■ **EXERCISE AIM**:
In the records below, count each line where the word "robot" appears, and reply with that number only.

****************

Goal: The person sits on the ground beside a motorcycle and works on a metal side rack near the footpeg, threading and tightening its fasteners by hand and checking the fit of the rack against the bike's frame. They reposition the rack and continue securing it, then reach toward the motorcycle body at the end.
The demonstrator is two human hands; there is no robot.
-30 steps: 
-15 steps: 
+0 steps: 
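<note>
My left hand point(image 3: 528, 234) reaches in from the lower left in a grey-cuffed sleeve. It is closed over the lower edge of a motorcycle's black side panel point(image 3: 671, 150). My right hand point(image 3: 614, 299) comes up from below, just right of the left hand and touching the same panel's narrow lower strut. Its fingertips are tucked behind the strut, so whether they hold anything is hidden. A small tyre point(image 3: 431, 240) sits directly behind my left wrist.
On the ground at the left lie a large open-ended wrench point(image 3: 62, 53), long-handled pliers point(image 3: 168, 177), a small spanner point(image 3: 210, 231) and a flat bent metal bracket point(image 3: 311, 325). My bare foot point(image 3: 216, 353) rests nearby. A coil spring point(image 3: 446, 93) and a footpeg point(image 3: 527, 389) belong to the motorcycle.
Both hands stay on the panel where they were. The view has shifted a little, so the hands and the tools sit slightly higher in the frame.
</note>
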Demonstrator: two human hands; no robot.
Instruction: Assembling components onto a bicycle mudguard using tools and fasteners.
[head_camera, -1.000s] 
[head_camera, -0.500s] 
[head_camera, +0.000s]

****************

■ **EXERCISE ANSWER**:
2